No que se refere à organização do trabalho, os principais pontos ressaltados são o controle direto e indireto da quantidade diária de toques dos digitadores, a introdução de pausas durante a jornada de trabalho e a orientação para cada regional desencadear uma "campanha intensa buscando acabar com horas extras dos digitadores", "lutando pela extinção gradativa do trabalho noturno" e advertir aos digitadores que trabalham em dois empregos sobre o risco maior de adoecer.

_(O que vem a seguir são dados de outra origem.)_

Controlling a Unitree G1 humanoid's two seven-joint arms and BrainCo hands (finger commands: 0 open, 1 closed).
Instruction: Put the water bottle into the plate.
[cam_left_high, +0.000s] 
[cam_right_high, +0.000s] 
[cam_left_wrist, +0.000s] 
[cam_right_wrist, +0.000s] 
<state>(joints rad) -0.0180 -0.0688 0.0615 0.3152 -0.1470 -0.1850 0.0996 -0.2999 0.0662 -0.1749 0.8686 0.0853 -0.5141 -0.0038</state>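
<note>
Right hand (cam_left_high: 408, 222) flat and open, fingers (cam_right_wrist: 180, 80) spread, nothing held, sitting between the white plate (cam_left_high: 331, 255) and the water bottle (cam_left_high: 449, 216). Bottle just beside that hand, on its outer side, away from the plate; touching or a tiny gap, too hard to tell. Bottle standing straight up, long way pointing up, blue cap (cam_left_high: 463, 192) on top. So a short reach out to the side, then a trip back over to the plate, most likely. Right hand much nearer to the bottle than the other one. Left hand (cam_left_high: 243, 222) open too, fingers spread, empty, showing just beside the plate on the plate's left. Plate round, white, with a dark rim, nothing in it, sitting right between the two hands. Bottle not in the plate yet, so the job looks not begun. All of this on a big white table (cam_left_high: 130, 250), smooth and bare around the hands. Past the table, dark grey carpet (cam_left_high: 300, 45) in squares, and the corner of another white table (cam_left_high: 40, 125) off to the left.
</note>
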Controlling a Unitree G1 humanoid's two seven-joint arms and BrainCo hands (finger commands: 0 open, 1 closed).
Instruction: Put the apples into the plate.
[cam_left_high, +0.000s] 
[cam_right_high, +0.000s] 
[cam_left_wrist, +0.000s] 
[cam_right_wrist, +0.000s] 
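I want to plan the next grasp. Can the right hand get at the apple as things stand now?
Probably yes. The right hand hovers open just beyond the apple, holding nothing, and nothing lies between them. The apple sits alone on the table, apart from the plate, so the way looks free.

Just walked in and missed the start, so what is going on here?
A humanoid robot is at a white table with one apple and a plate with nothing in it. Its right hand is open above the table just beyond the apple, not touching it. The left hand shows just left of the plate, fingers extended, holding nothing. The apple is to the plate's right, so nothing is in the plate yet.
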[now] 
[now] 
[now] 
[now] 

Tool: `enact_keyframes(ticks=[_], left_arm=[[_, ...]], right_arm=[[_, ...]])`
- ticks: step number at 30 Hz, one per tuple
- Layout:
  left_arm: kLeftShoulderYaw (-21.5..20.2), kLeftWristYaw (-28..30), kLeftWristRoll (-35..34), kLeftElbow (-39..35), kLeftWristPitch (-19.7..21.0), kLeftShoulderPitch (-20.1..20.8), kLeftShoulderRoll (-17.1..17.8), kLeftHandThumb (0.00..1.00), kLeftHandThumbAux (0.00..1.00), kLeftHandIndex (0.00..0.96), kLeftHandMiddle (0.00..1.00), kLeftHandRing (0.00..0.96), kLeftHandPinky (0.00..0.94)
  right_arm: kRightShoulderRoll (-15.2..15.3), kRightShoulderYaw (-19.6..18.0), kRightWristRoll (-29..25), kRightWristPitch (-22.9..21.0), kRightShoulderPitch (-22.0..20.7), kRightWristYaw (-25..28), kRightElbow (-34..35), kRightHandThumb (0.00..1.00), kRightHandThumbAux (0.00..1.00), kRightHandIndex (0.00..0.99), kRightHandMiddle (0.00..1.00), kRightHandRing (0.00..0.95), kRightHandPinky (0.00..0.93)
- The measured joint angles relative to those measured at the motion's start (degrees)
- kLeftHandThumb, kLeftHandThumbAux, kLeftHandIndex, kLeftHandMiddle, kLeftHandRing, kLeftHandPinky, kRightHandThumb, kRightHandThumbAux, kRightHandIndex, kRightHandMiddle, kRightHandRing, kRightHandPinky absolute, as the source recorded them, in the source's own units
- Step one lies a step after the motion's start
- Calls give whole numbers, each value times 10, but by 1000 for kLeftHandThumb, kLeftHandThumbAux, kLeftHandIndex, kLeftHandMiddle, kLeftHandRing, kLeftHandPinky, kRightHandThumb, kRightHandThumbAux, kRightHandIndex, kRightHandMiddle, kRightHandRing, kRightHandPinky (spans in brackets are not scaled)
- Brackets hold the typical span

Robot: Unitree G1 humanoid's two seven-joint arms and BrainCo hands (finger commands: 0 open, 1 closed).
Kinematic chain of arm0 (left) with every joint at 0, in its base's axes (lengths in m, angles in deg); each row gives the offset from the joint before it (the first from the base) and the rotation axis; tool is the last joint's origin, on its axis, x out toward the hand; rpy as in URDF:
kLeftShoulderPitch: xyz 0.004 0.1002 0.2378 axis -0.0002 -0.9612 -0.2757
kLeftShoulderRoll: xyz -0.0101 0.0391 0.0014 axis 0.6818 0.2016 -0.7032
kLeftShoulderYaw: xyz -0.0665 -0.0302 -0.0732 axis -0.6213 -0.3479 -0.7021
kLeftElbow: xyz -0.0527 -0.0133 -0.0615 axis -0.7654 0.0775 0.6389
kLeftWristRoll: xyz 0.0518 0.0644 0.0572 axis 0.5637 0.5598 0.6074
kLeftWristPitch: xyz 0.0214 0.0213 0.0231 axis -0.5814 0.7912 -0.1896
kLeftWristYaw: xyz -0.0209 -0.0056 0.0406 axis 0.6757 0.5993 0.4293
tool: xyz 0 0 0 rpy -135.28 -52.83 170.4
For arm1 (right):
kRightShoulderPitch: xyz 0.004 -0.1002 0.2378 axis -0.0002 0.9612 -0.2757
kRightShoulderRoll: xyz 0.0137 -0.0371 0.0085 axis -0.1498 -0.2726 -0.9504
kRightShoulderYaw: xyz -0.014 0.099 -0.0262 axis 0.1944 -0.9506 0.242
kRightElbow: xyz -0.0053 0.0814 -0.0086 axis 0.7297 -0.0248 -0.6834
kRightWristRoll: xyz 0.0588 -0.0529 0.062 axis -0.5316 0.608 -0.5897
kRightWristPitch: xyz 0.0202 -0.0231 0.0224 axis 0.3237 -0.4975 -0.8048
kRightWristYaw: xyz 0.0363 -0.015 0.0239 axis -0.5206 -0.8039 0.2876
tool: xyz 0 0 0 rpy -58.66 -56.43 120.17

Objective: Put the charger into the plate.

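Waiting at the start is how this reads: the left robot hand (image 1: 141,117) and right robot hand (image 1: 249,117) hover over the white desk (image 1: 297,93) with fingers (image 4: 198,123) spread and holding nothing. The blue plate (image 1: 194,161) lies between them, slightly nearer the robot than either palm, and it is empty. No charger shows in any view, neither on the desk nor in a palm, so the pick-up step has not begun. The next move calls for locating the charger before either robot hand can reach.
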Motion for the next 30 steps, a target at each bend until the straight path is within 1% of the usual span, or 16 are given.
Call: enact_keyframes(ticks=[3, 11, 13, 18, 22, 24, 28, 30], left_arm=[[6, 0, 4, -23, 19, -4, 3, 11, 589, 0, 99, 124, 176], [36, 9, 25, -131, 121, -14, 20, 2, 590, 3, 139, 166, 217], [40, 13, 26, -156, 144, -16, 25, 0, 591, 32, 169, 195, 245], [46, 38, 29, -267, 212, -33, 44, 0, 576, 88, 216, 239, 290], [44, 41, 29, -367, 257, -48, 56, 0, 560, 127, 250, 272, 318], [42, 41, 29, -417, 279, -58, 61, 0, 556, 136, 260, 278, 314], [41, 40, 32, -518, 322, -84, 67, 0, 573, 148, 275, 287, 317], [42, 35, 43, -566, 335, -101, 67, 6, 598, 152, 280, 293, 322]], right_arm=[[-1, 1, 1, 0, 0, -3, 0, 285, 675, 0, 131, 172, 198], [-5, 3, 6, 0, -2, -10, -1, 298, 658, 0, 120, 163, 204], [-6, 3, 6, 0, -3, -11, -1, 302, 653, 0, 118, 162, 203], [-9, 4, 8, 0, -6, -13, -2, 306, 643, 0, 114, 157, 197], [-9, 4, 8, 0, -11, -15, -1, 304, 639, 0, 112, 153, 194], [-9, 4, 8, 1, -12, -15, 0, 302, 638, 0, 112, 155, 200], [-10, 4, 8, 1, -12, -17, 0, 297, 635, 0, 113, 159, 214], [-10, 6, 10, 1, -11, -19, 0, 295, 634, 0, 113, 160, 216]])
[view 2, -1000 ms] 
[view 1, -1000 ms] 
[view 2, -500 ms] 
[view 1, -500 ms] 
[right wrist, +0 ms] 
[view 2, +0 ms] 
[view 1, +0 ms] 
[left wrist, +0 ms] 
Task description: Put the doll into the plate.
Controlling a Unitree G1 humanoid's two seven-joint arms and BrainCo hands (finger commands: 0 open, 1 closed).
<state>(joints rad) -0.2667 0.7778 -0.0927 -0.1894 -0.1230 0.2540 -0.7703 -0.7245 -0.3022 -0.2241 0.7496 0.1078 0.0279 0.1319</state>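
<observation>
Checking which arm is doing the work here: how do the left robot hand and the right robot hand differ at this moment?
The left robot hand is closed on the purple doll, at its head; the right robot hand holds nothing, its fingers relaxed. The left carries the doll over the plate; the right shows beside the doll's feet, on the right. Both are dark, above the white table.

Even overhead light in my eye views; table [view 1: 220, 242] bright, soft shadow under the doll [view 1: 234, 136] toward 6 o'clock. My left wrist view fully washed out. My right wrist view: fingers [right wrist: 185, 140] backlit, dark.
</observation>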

Nesse sentido, também propõem campanhas de alerta para os trabalhadores sobre o uso de estimulantes, analgésicos e outras drogas "que possam provocar sensações de conforto e atenuar as más condições de trabalho" (ib.:241).

O terceiro leque de conclusões refere-se à divulgação das "informações sobre saúde": é preciso informar aos trabalhadores da própria categoria o que é a doença; é preciso "que a comissão de saúde das APPD" leve "ao conhecimento de todos os digitadores e funcionários de processamento de dados o que é tenossinovite e quais são os problemas de saúde que atingem os profissionais da nossa categoria" (ib.:242).

Define-se, também, a necessidade de incentivar "as ações sindicais de saúde", seja no âmbito das empresas, como no item que preconiza "buscar, nas pautas de reivindicações, a criação de comissões de saúde" de modo que envolva "a

representação dos sindicatos, associações e CIPA", seja num plano mais amplo, ao recomendar às "APPD estaduais que se mobilizem no sentido de acompanharem os efeitos na saúde dos trabalhadores das mudanças tecnológicas..." etc. (ib.:242).